Transonic vane film cooling with shaped sweeping jet design

Abstract

The sweeping jet (SJ) presents promising potential for film cooling due to its periodic, self-excited flow behavior. The shaped sweeping jet (SSJ) design features a compact structure and has demonstrated superior cooling performance compared to conventional holes under low-speed conditions. This study further explores the SSJ cooling performance on a transonic vane's pressure and suction surfaces. Experiments were conducted to evaluate its cooling performance and reveal the effects of blade curvature and pressure gradient under engine-relevant Mach numbers (exit Ma = 0.84). The adiabatic cooling effectiveness of the SSJ and the baseline 777 holes was measured using the fast-responding pressure-sensitive paint (Fast-PSP) technique at blowing ratios of M = 0.5–3.0. The oscillating frequency of the SSJ and its Strouhal number were determined through velocity fluctuation analysis.
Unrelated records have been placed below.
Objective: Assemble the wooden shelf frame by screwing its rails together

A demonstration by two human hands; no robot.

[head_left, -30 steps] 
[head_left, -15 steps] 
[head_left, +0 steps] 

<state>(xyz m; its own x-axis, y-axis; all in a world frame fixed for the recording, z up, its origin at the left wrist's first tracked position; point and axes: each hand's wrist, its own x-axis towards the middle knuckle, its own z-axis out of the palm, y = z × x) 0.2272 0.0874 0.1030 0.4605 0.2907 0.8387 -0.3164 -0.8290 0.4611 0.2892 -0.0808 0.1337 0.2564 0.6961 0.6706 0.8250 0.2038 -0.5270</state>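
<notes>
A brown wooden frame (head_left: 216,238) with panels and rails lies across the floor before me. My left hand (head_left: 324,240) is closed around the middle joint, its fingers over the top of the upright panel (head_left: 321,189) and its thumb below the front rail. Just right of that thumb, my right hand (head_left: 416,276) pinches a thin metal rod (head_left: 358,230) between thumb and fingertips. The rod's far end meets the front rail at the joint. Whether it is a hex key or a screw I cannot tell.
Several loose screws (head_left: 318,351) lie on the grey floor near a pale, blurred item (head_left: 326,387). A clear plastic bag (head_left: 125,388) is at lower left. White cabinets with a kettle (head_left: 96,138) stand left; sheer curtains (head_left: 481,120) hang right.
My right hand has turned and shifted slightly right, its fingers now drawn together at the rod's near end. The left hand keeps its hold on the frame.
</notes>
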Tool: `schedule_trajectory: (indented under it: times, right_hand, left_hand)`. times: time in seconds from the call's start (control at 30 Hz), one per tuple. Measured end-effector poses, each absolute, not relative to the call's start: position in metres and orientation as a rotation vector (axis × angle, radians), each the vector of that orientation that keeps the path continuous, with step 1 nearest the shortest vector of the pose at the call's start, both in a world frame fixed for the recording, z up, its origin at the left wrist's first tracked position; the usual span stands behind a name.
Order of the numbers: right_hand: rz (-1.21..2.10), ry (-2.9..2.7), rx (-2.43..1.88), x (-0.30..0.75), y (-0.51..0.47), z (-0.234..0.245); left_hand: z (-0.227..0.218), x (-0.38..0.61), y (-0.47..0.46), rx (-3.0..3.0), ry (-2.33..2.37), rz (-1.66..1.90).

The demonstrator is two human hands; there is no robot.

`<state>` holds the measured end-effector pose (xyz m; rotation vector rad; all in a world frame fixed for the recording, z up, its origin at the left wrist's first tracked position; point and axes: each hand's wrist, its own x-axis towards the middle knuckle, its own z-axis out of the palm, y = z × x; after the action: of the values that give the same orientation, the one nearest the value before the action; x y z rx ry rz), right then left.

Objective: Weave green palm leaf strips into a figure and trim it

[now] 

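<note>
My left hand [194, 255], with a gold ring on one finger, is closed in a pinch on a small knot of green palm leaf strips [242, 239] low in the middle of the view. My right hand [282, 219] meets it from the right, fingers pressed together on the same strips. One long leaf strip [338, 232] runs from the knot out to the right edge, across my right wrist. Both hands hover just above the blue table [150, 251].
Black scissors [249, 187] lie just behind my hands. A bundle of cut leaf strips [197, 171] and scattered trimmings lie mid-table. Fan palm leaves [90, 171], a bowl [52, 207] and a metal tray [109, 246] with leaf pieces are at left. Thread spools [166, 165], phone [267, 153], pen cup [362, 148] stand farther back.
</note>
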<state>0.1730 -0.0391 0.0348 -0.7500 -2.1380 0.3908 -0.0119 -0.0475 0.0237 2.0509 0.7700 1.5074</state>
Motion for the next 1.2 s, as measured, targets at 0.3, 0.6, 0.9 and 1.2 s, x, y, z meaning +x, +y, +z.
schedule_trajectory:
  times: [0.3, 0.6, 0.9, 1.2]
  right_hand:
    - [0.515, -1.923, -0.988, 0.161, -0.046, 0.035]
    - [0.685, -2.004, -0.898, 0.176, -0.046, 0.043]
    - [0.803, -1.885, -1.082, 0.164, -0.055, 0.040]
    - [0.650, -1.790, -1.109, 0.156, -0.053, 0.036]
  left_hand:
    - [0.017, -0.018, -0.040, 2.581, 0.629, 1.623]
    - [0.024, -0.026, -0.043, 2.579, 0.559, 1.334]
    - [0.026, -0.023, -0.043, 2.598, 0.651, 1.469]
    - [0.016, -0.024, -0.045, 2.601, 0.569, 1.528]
Experimental results consistently show enhanced cooling effectiveness on the pressure surface for the SSJ compared to 777 holes, with the maximum improvement of 85 % observed at M = 2.5. Due to stronger compressibility effects on the suction surface, the cooling effectiveness of the SSJ increases more significantly with rising blowing ratios compared to the pressure surface. Numerical simulations reveal that the SSJ generates a smaller recirculation zone than the 777 hole. The alternating vortices formed during the sweeping process enhance lateral film distribution. Additionally, the total pressure loss coefficient of the SSJ remained comparable to that of the 777 holes, with a maximum increase of 6.11 %. These results contribute to the understanding of SJ film cooling and support the potential application of SSJ in turbine film cooling design.